Department of Physiotherapy and Rehabilitation, Institute of Health Sciences, Istanbul Medipol University, Istanbul, Turkey.
Department of Orthopaedics and Traumatology, S.B University Umraniye Training and Research Hospital, Istanbul, Turkey.
Eur J Orthop Surg Traumatol. 2023 Oct;33(7):2873-2880. doi: 10.1007/s00590-023-03510-4. Epub 2023 Mar 6.
There are few studies examining anterior cruciate ligament reconstruction (ACLR) and RAMP lesion repair. However, no studies have investigated the level of functional performance and psychological state after ACLR and all-inside RAMP lesion repair.
HYPOTHESIS/PURPOSE: The aim of this study is to determine the effect of ACLR and RAMP lesion repair on psychological status. ACLR and meniscal RAMP lesion repair were hypothesized to be associated with better psychological outcomes.
This is a cohort study.
Patients who underwent ACLR with semitendinosus and gracilis autografts by a single surgeon were determined retrospectively. Fifteen patients who underwent ACLR and all-inside meniscus RAMP lesion repair (ACLR-RR) and 15 patients who underwent isolated ACLR were compared. Patients were evaluated by a physiotherapist at least 9 months after surgery. The primary outcome measure was anterior cruciate ligament-return to sports after injury (ACL-RSI), and the psychological status of the patients was examined. Secondary outcomes were visual analog scale (VAS), Tegner activity score, Lysholm knee score, single hop tests, and limb symmetry index (LSI). While pain intensity at rest and during movement was evaluated with VAS, functional performance level was evaluated with the Tegner activity score, the Lysholm knee score, single hop tests, and limb symmetry index (LSI).

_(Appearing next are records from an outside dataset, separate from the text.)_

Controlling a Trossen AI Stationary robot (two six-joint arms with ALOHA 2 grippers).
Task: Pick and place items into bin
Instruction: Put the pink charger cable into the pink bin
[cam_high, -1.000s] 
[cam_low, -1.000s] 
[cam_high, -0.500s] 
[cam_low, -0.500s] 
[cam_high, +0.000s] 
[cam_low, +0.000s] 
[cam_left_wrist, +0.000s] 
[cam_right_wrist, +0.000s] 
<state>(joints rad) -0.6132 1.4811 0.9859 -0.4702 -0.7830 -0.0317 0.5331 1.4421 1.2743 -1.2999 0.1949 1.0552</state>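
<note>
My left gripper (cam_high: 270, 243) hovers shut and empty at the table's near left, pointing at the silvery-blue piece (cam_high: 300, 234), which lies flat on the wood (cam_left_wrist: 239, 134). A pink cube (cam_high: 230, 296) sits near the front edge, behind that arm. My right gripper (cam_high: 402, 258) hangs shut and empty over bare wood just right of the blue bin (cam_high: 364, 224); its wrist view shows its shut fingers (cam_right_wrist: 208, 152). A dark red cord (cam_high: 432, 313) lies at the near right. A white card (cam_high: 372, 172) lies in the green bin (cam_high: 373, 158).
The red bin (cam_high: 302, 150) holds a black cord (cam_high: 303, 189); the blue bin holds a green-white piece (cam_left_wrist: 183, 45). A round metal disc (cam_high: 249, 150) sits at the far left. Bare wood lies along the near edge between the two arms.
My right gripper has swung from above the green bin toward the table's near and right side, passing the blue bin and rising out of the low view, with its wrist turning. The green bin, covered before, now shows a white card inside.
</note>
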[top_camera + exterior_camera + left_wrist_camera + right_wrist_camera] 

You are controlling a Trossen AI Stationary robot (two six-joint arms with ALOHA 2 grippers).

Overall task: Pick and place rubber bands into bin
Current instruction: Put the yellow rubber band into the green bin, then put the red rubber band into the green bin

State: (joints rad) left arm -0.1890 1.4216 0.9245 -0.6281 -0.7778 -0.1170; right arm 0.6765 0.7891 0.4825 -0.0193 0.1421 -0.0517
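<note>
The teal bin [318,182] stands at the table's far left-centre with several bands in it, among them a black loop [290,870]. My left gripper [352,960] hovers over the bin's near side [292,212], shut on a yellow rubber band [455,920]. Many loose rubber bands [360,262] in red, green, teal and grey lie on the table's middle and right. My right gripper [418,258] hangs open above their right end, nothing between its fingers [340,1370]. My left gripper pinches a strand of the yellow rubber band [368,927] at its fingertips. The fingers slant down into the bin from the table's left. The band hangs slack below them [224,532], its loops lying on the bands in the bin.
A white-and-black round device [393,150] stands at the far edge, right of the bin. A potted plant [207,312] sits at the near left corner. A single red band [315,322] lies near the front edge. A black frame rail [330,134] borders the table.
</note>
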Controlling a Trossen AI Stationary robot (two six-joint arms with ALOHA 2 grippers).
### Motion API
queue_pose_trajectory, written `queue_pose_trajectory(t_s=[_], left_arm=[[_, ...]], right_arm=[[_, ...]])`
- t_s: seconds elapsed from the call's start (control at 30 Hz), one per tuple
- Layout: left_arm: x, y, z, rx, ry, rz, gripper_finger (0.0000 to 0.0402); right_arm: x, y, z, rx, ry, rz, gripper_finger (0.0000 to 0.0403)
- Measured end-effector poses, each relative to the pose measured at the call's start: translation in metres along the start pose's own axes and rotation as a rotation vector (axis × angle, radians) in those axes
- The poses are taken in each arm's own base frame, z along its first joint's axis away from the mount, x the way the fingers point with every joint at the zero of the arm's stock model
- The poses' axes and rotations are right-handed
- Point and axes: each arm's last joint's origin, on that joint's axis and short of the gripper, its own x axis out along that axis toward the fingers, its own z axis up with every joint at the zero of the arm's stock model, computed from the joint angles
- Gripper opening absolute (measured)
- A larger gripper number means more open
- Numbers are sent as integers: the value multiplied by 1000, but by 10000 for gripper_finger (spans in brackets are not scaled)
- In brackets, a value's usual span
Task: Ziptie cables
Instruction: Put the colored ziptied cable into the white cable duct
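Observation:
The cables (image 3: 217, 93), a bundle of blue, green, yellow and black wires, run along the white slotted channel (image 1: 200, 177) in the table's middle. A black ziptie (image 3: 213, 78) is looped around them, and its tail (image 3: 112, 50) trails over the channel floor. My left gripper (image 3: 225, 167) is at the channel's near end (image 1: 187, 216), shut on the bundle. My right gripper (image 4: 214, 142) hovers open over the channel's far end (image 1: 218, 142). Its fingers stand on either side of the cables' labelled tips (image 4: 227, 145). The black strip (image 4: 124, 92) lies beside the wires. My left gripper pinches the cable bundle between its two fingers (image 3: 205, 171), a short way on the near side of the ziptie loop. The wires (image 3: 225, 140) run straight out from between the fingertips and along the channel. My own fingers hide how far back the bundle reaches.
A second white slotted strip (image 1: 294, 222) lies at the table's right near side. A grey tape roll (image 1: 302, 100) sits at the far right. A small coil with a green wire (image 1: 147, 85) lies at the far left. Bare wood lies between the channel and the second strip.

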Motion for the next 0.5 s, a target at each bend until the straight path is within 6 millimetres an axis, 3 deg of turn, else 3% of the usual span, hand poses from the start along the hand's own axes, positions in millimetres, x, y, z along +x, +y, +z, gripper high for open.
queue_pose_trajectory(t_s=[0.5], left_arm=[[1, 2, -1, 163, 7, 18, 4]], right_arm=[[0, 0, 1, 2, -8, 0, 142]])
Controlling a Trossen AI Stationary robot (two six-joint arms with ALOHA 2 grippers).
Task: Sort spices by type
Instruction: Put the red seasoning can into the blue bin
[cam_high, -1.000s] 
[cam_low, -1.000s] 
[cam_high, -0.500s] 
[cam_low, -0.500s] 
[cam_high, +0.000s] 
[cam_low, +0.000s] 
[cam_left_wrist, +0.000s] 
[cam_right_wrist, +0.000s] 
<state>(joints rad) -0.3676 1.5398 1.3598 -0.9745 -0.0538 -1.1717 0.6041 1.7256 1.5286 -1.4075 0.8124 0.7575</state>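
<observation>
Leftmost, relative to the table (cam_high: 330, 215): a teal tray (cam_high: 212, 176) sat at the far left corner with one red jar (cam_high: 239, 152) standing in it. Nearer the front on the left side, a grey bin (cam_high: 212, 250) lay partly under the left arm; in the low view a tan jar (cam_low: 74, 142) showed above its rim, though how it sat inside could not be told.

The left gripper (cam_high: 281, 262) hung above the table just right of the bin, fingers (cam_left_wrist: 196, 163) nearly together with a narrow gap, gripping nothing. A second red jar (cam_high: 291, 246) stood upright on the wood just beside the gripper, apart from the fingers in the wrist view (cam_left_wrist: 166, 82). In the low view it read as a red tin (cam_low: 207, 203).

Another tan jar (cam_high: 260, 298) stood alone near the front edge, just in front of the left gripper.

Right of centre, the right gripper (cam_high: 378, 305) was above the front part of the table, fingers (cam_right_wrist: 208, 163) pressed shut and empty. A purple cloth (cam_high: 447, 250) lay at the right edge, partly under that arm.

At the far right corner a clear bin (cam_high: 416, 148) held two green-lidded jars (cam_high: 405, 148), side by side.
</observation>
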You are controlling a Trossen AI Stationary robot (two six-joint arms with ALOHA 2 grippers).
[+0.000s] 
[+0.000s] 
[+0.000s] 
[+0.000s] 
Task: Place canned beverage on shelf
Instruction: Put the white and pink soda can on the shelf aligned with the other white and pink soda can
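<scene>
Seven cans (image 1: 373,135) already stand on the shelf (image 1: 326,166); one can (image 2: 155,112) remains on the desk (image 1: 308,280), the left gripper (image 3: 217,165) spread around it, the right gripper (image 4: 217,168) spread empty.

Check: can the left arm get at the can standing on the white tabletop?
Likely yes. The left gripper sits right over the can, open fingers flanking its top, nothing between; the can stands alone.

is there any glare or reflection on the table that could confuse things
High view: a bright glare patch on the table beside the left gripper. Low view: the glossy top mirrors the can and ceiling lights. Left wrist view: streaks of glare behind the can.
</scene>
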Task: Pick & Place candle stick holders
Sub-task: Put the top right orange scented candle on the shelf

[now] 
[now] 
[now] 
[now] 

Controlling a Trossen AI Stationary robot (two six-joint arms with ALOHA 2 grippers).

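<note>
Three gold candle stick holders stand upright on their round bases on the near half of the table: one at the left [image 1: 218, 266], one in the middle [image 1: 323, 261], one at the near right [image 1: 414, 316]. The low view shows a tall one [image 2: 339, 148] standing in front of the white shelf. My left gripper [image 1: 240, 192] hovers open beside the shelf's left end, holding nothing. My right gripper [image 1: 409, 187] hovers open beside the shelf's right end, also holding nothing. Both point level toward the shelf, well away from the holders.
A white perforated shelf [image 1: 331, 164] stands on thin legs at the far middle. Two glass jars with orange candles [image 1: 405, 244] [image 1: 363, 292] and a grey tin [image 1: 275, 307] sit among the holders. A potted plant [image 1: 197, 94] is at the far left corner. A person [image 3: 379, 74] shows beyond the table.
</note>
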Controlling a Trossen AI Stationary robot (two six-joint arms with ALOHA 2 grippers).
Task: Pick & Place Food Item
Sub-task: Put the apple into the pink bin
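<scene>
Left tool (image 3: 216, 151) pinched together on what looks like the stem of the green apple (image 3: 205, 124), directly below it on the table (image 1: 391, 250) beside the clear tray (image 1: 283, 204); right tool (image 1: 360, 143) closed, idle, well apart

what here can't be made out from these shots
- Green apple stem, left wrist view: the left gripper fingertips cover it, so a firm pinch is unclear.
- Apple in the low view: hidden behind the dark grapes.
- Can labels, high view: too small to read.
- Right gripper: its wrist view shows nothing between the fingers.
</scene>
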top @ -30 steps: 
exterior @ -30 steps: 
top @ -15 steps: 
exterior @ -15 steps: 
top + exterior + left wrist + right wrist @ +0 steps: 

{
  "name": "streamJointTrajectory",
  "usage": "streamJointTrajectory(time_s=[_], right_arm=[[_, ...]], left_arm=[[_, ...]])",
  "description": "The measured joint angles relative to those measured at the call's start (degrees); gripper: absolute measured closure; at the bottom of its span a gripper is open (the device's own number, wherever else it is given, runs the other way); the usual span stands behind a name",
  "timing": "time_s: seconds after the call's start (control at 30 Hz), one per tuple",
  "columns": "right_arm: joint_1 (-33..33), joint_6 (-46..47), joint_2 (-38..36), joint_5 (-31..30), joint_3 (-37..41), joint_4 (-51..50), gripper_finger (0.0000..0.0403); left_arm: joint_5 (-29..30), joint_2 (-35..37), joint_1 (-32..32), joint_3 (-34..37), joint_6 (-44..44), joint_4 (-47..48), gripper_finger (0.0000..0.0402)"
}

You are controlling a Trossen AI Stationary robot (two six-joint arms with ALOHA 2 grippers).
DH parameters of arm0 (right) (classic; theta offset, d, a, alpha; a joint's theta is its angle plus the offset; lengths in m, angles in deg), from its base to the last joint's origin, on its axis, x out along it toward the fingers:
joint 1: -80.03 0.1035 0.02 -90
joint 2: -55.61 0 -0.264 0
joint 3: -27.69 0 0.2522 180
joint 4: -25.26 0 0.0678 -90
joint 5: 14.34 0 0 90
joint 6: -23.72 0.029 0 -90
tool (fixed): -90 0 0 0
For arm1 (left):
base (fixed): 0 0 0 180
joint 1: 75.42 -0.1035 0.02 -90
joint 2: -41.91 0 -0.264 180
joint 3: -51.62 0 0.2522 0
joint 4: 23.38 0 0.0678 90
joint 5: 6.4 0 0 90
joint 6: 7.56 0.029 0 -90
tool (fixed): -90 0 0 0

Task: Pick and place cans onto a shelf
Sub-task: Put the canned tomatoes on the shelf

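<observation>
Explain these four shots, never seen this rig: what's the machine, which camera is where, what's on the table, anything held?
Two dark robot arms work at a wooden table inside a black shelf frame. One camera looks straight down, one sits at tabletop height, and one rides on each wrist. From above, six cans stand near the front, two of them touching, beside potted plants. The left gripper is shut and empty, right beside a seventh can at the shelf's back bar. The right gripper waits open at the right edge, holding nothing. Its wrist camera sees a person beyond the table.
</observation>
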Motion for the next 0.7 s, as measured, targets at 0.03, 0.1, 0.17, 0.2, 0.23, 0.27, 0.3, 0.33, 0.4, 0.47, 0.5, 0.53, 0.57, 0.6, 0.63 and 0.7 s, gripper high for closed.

A significant difference was found in the ACL-RSI values in the ACLR-RR group compared to the isolated ACLR group (p = 0.02). The results of the groups in VAS scores at rest and during movement, Tegner activity levels, and Lysholm knee scores, in the intact and operated leg single hop tests (single leg hop, cross hop, triple hop, and six-meter hop test), and the LSI values in the single leg hop tests showed no significant difference.
This study revealed different psychological outcomes and similar functional levels for ACLR and all-inside meniscus RAMP repair compared with isolated ACLR. It was observed that the psychological status of patients with RAMP lesions should also be evaluated.
目前仅有少数研究探讨前交叉韧带重建(ACL)和半月板后根稳定(RAMP)损伤修复。然而,尚无研究调查 ACL 重建和全内半月板 RAMP 损伤修复后功能表现和心理状态的水平。
假设/目的:本研究旨在确定 ACL 重建和 RAMP 损伤修复对心理状态的影响。假设 ACL 重建和半月板 RAMP 损伤修复与更好的心理结果相关。
这是一项队列研究。
回顾性确定由同一位外科医生行半腱肌和股薄肌腱自体移植物行 ACL 重建的患者。比较 15 例行 ACL 重建和全内半月板 RAMP 损伤修复(ACLR-RR)的患者和 15 例行单纯 ACL 重建的患者。患者在术后至少 9 个月由理疗师进行评估。主要结局测量指标是前交叉韧带损伤后重返运动(ACL-RSI),并检查患者的心理状态。次要结局测量指标是视觉模拟量表(VAS)评分、Tegner 活动评分、Lysholm 膝关节评分、单腿跳跃测试和肢体对称性指数(LSI)。VAS 评估休息和运动时的疼痛强度,Tegner 活动评分、Lysholm 膝关节评分、单腿跳跃测试和肢体对称性指数(LSI)评估功能表现水平。
与单纯 ACL 重建组相比,ACLR-RR 组的 ACL-RSI 值存在显著差异(p=0.02)。两组在休息和运动时的 VAS 评分、Tegner 活动水平、Lysholm 膝关节评分、健侧和患侧单腿跳跃测试(单腿跳跃、交叉跳跃、三级跳跃和 6 米跳跃测试)、单腿跳跃测试中的 LSI 值方面无显著差异。
本研究显示,与单纯 ACL 重建相比,ACL 重建和全内半月板 RAMP 修复具有不同的心理结局和相似的功能水平。我们观察到,RAMP 损伤患者的心理状态也应进行评估。